Entry tags:
S. - J.J. Abrams & Doug Dorst

Author: J.J. Abrams & Doug Dorst
Genre: Epistolary
Rating: 4.5/5
# pages: 456
Date read: October, 2015
One book. Two readers. A world of mystery, menace, and desire.
A young woman picks up a book left behind by a stranger. Inside it are his margin notes, which reveal a reader entranced by the story and by its mysterious author. She responds with notes of her own, leaving the book for the stranger, and so begins an unlikely conversation that plunges them both into the unknown.
THE BOOK: Ship of Theseus, the final novel by a prolific but enigmatic writer named V. M. Straka, in which a man with no past is shanghaied onto a strange ship with a monstrous crew and launched onto a disorienting and perilous journey.
THE WRITER: Straka, the incendiary and secretive subject of one of the world's greatest mysteries, a revolutionary about whom the world knows nothing apart from the words he wrote and the rumours that swirl around him.
THE READERS: Jennifer and Eric, a college senior and a disgraced grad student, both facing crucial decisions about who they are, who they might become, and how much they're willing to trust another person with their passions, hurts, and fears.
I don't usually post photos in my reviews, but the charm of this book is best explained via visual aids.

The minute I saw this book, I knew I had to have it. I adore books that play with the media ("Lost in a Good Book" and "The City of Dreaming Books" spring to mind as other books that do this really well), so when I realized that half the plot in this book was told via the book "Ship of Theseus" and the other half was told through comments in the margin of said book as well as clippings, photos etc. inserted throughout the book - I was sold. What an altogether brilliant idea! I almost didn't care about the plot itself.
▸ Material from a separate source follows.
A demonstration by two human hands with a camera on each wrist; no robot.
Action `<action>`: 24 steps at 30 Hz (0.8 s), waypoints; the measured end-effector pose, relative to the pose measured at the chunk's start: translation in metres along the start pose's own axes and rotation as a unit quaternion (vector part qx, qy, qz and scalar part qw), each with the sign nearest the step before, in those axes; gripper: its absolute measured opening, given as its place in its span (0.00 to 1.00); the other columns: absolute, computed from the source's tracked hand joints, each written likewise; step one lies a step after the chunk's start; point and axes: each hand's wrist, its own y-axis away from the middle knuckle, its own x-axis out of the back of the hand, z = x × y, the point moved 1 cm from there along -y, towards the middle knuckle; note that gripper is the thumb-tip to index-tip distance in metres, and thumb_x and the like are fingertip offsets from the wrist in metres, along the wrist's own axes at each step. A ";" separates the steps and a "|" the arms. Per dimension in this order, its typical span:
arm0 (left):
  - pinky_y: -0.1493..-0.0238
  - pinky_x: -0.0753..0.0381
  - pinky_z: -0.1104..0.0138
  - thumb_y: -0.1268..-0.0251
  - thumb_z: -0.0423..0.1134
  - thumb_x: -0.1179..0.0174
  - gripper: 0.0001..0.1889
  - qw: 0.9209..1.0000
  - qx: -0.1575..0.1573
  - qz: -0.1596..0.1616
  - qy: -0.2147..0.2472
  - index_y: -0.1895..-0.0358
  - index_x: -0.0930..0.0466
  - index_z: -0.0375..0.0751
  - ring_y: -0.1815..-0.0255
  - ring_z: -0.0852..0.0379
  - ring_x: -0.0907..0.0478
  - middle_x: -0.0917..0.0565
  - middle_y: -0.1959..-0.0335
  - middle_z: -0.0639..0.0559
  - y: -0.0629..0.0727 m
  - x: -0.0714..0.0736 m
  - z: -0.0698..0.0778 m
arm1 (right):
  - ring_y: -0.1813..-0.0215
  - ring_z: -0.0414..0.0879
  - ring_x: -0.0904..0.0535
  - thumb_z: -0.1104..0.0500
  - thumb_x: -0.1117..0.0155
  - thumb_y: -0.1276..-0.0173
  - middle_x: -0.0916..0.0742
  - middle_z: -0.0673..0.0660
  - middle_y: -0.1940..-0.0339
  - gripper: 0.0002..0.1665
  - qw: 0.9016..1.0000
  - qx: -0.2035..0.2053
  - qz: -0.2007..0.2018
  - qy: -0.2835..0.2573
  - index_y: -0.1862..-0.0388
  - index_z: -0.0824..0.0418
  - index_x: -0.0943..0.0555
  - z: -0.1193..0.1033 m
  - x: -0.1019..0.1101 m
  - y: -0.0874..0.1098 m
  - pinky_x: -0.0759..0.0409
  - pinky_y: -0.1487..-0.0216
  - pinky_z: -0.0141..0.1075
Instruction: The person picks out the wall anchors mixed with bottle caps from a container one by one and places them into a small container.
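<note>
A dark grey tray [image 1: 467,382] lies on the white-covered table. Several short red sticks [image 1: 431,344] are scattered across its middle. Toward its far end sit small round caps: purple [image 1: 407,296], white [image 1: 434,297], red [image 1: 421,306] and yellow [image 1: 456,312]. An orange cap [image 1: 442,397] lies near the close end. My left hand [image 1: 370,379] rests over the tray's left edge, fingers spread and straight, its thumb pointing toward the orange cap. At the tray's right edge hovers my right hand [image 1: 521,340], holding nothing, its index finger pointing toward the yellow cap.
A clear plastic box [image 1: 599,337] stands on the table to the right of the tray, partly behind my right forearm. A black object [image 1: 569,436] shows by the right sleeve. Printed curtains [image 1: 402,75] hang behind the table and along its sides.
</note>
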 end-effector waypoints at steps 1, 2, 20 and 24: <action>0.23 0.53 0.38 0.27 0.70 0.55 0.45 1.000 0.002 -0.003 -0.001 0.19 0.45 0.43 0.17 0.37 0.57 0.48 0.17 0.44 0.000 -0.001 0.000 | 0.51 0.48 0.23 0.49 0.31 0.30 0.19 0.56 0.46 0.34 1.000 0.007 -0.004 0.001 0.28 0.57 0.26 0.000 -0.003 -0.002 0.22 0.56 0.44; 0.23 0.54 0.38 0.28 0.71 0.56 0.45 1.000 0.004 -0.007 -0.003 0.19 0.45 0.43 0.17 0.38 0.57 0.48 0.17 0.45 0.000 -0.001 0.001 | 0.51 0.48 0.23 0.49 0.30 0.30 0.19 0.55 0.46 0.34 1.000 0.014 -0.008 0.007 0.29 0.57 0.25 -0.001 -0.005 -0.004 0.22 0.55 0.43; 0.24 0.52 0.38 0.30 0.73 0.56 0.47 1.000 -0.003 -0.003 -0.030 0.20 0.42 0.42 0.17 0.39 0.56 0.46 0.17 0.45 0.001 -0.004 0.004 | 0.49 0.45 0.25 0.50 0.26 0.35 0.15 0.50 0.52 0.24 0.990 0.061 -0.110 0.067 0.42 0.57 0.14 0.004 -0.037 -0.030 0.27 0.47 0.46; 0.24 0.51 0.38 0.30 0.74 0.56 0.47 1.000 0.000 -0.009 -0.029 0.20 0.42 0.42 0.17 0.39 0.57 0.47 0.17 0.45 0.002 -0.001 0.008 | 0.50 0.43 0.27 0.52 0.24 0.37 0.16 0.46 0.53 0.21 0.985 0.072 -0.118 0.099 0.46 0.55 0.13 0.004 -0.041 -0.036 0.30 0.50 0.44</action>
And the book didn't disappoint. I loved getting to know Eric and Jen through the comments in the margin - trying to figure out the timeline as they jumped back and forth to have conversations and follow up on things. I cared less about the story of SOT, but I don't think we were really supposed to, as it was mostly a means to an end. The main problem with the book - and the only reason it didn't make a straight 5 star rating - is that it was almost too realistic in Eric and Jen's way of communicating, so some things were just implied or understood, as they were referring to events they obviously both knew the outcome of. This also made the ending slightly abrupt, and left me with a few unanswered questions.
Nothing major though, and at the end of the day, the charm of the book won through. Definitely the most unusual book I have ever read.